姜令音瞥了眼沉默不语、似是陷入沉思的姜衔玉,也没赶人。
杪夏在一旁看着,欲言又止。
她想告诉自家主子,诚妃娘娘照顾了她一夜,但……主子现下定是不想听到这种话。
其实即使姜令音不说,姜衔玉也能猜出来她受寒的原因,来时,她瞧见了院子里那没堆完的雪狮子。
姜衔玉敛了敛眉,继而若无其事地道:“女子受不得寒,二妹妹往后还是莫要碰雪了,若是想看,让宫人堆就是了。
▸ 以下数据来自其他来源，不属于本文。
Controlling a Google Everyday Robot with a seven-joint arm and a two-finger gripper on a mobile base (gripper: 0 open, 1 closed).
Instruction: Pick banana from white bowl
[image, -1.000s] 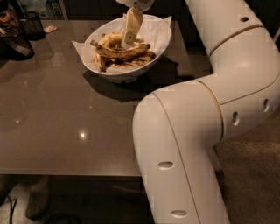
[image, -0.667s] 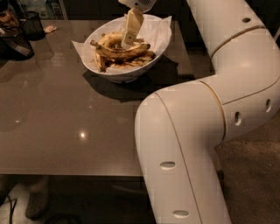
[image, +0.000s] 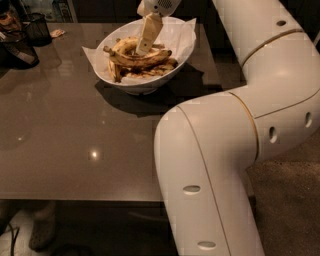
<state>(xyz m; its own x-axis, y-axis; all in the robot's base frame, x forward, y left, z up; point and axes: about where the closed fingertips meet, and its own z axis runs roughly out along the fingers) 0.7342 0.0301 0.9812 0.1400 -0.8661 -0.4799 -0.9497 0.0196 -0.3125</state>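
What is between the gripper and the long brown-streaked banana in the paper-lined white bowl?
Nothing shows in the camera view: the gripper reaches into the white bowl, its tip at the banana.

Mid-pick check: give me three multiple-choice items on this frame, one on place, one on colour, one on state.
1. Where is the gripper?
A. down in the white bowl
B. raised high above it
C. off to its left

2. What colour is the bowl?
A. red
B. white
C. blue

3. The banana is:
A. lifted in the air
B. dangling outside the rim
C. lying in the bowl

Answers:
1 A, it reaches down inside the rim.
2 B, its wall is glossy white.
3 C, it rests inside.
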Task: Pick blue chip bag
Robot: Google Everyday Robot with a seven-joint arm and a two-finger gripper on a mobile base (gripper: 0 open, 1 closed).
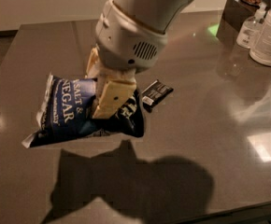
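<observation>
Dark, glossy desk [210, 125] across nearly the whole view, streaked with lamp reflections.

Above it, reaching in from the top, a thick white arm [140, 36], ending in a vented wrist housing directly over the left-centre of the desk.

Below the wrist, the blue chip bag [65, 111]: crumpled navy foil, white lettering, white edges, tilted with its left corner drooping. Judged to be hanging just clear of the desk, going by the broad shadow [126, 185] cast apart from it, nearer the camera. Likely very light, mostly air and crisps. Soft and crushable, with slick foil prone to sliding between hard pads. Best pinched across a gathered fold near the upper right part, as here, not on the puffed middle, and with modest force to spare the contents. Worth watching the drooping left side, free to swing and tug at the hold.

Clenched on that right part of the bag, the tool [105, 101]: cream-coloured fingers [111, 93], one flat against the front face, the other mostly hidden behind the foil.

At the far right edge, a white jug and clear bottle [266, 31] beside a dark box [233, 13], well apart from the bag.

Smallest, a small black wrapped bar [156, 91] lying flat on the desk, just right of the bag, not touched by the tool.
</observation>
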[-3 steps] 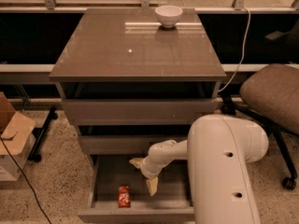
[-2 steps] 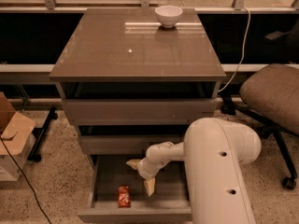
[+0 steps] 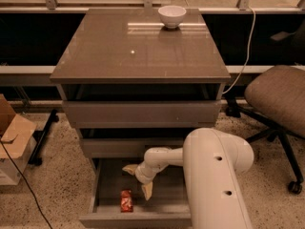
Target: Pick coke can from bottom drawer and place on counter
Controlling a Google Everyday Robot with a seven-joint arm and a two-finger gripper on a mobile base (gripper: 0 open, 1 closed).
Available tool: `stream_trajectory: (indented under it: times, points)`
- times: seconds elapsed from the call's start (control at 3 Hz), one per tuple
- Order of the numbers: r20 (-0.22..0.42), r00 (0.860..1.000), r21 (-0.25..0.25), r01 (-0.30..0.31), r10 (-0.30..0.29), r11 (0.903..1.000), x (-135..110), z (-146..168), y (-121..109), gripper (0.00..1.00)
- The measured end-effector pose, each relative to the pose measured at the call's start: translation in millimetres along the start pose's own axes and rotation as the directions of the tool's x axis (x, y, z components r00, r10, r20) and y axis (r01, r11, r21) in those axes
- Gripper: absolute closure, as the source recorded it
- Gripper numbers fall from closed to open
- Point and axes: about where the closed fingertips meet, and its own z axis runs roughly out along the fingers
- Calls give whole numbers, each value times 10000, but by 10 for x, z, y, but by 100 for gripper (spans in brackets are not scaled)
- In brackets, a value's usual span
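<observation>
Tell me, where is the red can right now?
In the camera view, the coke can sits in the pulled-out bottom drawer, near its front left corner. The tool hangs open just up and to the right of it, not touching it.

The light is dim and warm, and it comes from above. The bench [image 3: 119, 56] top shines, with a white streak of glare beside the bowl [image 3: 172, 15] and a small bright dot near the middle. Dark shadow fills the gaps under the top. Low in the frame, the bottom drawer [image 3: 107, 180] is shady inside, so the coke can [image 3: 126, 200] looks dull red. The gripper [image 3: 138, 179] hangs over the drawer, fingers [image 3: 147, 190] spread apart. Everything looks a bit soft.
</observation>
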Motion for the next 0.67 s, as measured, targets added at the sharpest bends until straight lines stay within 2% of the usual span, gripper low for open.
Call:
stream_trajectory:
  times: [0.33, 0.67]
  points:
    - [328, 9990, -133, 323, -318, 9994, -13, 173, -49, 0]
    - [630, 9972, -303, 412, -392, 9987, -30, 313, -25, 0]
”
姜令音扯了扯唇,语气随意:“多谢诚妃娘娘关心。”
姜衔玉总是喜欢摆出一副为她好的架势,说一些为她着想的话,殊不知,她最讨厌姜衔玉的就是这种样子。
看似关切她,实则是管教她。
可姜衔玉对旁人,却又实在慷慨大方。
虚伪可笑!
姜令音眉间闪过一丝恼恨,低下眉头,细数起被子上的金线绣着的花瓣。
屋内很安静,只有炉子里的炭火时不时发出的“噼里啪啦”的声响。
姜衔玉坐回了榻上,静静地看着那炭炉。
等姜令音数完了花瓣,抬起头时,便见到这一幕场景。
她不知姜衔玉为何还留在这里不走。
然而下一刻,屋外传来一声:“陛下驾到——”
打断了所有的思绪。
姜令音眉心陡然一低。
她不可抑制地想到:姜衔玉已经许久不曾见到扶喻了。
姜衔玉在宫中,除了贤良的名声,并不得宠。